Preserving coral reef resilience is a major challenge in the Anthropocene, yet recent studies demonstrate failures of reef recovery from disturbance, globally. The wide and vigorous outer-reef system of French Polynesia presents a rare opportunity to assess ecosystem resilience to disturbances at a large-scale equivalent to the size of Europe. In this purpose, we analysed long-term data on coral community dynamics and combine the mixed-effects regression framework with a set of functional response models to evaluate coral recovery trajectories. Analyses of 14 years data across 17 reefs allowed estimating impacts of a cyclone, bleaching event and crown-of-thorns starfish outbreak, which generated divergence and asynchrony in coral community trajectory. We evaluated reef resilience by quantifying levels of exposure, degrees of vulnerability, and descriptors of recovery of coral communities in the face of disturbances. Our results show an outstanding rate of coral recovery, with a systematic return to the pre-disturbance state within only 5 to 10 years. Differences in the impacts of disturbances among reefs and in the levels of vulnerability of coral taxa to these events resulted in diverse recovery patterns. The consistent recovery of coral communities, and convergence toward pre-disturbance community structures, reveals that the processes that regulate ecosystem recovery still prevail in French Polynesia.

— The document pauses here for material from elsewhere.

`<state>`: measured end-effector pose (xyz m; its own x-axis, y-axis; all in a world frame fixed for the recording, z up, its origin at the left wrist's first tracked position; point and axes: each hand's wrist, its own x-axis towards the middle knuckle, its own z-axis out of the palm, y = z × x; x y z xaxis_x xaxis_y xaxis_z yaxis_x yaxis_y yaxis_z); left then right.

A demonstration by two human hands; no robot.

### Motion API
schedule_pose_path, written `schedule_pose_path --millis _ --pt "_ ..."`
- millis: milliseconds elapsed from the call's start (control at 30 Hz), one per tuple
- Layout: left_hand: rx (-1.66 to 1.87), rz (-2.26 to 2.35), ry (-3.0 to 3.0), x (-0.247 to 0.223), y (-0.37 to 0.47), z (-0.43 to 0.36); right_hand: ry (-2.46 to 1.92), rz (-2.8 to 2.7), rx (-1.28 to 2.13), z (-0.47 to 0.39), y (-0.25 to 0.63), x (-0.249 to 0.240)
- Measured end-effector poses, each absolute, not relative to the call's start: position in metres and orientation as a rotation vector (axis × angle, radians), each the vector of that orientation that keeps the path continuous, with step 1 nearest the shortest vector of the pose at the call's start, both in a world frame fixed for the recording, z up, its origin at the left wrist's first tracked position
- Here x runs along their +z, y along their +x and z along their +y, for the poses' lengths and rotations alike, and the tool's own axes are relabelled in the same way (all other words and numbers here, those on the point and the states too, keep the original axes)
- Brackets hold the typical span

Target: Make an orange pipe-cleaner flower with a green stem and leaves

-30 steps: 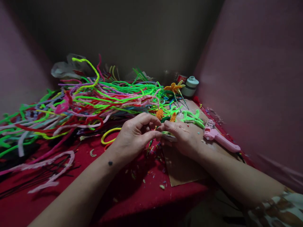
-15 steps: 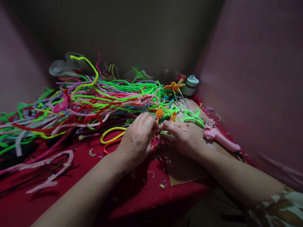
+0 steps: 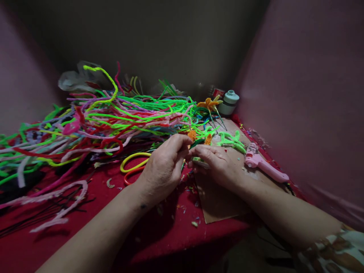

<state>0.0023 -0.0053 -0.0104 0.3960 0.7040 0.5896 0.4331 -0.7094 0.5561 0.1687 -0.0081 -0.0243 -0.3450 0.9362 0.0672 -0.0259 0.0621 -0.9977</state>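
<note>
My left hand (image 3: 163,163) is closed in a pinch around the lower end of an orange fuzzy pipe-cleaner flower (image 3: 192,135), whose head shows above the fingertips. My right hand (image 3: 214,161) meets it from the other side, thumb and forefinger pressed together. Under its fingers is the rim of a flat, pale green roll of tape (image 3: 201,163), mostly covered. The fingertips of both hands nearly touch, and what lies between them is hidden. Behind the right hand is another orange fuzzy piece (image 3: 208,139).
A heap of colourful pipe cleaners (image 3: 136,113) spreads across the left and back. Yellow and red scissor handles (image 3: 133,163) lie by my left wrist. On the right are cardboard (image 3: 222,204), green pipe-cleaner leaves (image 3: 231,141), a pink glue gun (image 3: 264,165) and a pale bottle (image 3: 229,102).
My left hand has rolled slightly, its fingers rising and opening a gap below the thumb. The orange flower head sits slightly lower behind the fingers. The right fingertips have shifted slightly left.
</note>
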Motion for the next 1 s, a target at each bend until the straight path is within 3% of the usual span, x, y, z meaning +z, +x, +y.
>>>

Figure 1. A general theoretical disturbance-recovery model describing the resilience of complex natural ecosystems following disturbances in a limiting environment. The sigmoid recovery response encompasses (I) a linear latency phase of slow recolonization of habitats, (II) an exponential acceleration phase of increasing growth through the utilization of resources in a non-restrictive environment, and (III) a logarithmic deceleration phase of decreasing growth under escalating environmental limitations until reaching an asymptotic saturation at the carrying capacity threshold. This theoretical recovery model can be partially or fully represented mathematically by five functional models: from 1–5 representing, respectively, Linear, Exponential, Logarithmic, Logistic and Gompertz models (see equations in Methods).
Figure 2. Geographical locations of the monitored reefs. Modified from Adjeroud et al. 200542.
Figure 3. Coral dynamics (mean cover ± 95% confidence intervals) as measured on the 17 reef locations surveyed throughout French Polynesia. Letters on graphs indicate statistically different groups of cover values. Shaded areas on graphs indicate occurrences of major disturbances inducing ≥33% coral mortality: coral bleaching (▽), predator crown-of-thorns starfish outbreak (✳), cyclone (○). The general patterns of coral dynamics on each reef is synthesized using arrows: increase (↗), stagnation (↔), decrease (↘). Island names in bold are those where a disturbance-recovery cycle was observed.
Figure 4. Impacts of the three major environmental disturbances on coral communities and populations of dominant coral genera. For each coral category, box plots from left to right correspond respectively to all disturbances confounded (coloured bars with a different colour code for each group, nreef = 6), coral bleaching (▽, nreef = 3), predator crown-of-thorns starfish outbreak (✳, nreef = 2 and 4 reef locations), and cyclone (○, nreef = 1). Boxplots show the distributions of data with medians represented by the tick lines and 95% of the data delimited by the boxes and the minimum and maximum values represented by the thin lines. Letters on graph indicate statistical differences in the susceptibility of coral genera to disturbances. The average percentage of coral loss values (±SE) are also displayed as text.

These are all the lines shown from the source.